En cuanto a políticas públicas, la última década estuvo marcada por avances como la Ley Micaela, la Línea 144 y el Programa Acompañar, además de la creación del Ministerio de las Mujeres en 2019. Sin embargo, su cierre en la actual gestión nacional abrió un debate sobre la eficacia y continuidad de las estructuras de prevención. Mientras el Gobierno plantea revisar y simplificar, organizaciones feministas advierten que la desfinanciación y el debilitamiento institucional ponen en riesgo la protección de las víctimas.  
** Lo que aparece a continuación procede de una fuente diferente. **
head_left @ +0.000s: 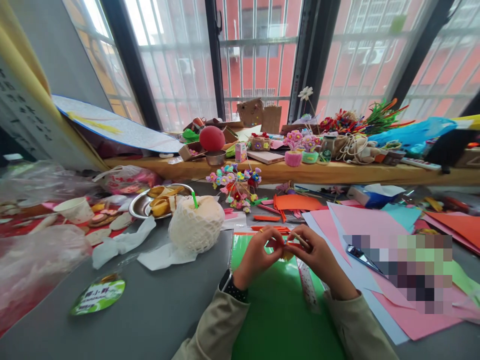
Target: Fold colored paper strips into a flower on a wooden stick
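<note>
My left hand (258, 257) and my right hand (318, 255) meet fingertip to fingertip above a glossy green mat (277, 315). Both pinch a small yellowish piece (287, 255), mostly hidden by the fingers, so its kind does not show. A thin pale stick (301, 241) also lies in my right hand, between thumb and fingers. Under my right wrist a clear ruler with a patterned strip (308, 287) rests on the mat. Orange paper strips (268, 228) lie just beyond my fingers.
Left of the mat stands a coconut (197, 225) in white netting with a green straw, near a metal bowl (135, 207) of peels. Coloured paper sheets (405, 315) and a phone (363, 257) lie at right. Behind are small craft flowers (236, 182) and a cluttered windowsill (180, 172).
</note>
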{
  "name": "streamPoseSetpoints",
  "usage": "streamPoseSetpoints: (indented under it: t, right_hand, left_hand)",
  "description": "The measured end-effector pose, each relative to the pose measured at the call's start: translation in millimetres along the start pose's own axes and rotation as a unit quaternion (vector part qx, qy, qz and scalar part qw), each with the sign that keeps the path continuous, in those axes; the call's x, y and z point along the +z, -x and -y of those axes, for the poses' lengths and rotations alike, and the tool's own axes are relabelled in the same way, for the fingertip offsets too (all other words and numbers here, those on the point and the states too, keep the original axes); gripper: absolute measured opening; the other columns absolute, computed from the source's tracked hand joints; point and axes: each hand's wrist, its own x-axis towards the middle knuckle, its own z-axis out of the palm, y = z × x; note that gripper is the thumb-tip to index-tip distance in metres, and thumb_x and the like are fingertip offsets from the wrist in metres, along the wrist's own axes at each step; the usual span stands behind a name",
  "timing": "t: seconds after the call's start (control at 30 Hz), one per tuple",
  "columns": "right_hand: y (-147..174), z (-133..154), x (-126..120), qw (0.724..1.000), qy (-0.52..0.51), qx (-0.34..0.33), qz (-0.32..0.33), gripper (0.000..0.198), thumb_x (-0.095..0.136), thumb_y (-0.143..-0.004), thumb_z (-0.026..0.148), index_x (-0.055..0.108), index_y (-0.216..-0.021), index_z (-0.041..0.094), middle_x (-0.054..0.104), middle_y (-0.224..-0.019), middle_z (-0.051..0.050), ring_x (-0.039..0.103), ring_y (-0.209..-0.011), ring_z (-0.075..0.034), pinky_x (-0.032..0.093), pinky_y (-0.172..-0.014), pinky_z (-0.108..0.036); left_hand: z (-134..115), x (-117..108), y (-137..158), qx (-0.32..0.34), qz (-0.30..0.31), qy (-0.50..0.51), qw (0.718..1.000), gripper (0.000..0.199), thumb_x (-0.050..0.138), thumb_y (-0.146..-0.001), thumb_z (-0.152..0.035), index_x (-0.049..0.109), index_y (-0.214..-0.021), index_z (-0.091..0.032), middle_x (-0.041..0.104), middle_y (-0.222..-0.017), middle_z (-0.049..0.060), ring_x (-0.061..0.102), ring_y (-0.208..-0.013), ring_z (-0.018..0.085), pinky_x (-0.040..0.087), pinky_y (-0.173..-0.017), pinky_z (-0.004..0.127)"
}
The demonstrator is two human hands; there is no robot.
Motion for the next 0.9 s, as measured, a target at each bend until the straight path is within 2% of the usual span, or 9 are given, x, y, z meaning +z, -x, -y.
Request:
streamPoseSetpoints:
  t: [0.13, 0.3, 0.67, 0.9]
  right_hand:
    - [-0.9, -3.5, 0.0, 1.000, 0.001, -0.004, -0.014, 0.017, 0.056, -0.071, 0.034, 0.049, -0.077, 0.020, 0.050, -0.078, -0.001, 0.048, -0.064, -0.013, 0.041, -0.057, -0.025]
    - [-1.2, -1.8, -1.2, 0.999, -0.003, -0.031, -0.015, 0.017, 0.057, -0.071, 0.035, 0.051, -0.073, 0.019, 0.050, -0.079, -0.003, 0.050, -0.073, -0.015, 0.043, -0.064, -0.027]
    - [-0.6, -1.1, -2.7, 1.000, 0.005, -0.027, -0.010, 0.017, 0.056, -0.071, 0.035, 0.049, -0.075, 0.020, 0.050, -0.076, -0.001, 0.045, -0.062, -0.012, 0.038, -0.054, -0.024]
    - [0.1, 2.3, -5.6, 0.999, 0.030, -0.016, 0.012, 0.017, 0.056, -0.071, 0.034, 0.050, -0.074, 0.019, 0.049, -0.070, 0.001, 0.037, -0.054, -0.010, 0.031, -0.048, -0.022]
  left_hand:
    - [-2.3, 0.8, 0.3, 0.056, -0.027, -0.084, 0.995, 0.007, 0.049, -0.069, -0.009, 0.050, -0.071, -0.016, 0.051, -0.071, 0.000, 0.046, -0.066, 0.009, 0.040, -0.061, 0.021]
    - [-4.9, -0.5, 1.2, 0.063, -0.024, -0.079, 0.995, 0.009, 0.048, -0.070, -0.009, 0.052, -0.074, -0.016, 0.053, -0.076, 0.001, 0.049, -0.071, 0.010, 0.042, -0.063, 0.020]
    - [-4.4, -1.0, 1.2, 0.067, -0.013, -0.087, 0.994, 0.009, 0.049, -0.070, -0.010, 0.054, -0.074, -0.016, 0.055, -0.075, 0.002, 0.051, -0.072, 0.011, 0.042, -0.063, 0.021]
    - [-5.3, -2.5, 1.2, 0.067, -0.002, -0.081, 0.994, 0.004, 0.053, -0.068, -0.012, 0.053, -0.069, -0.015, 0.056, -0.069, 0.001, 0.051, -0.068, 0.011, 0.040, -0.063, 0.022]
A once años de la primera movilización, el balance es complejo. Por un lado, la visibilización de la violencia de género y la instalación del tema en la agenda pública constituyen logros indiscutibles. Por otro, las cifras muestran que la violencia persiste y que los mecanismos de prevención siguen siendo insuficientes. El legado de Ni Una Menos no se limita a las plazas llenas ni a las consignas repetidas: su mayor aporte ha sido obligar a la sociedad a mirar de frente una realidad que durante décadas prefirió ignorar. El desafío, hoy, es transformar esa visibilidad en políticas efectivas que eviten que las marchas se repitan tras cada femicidio.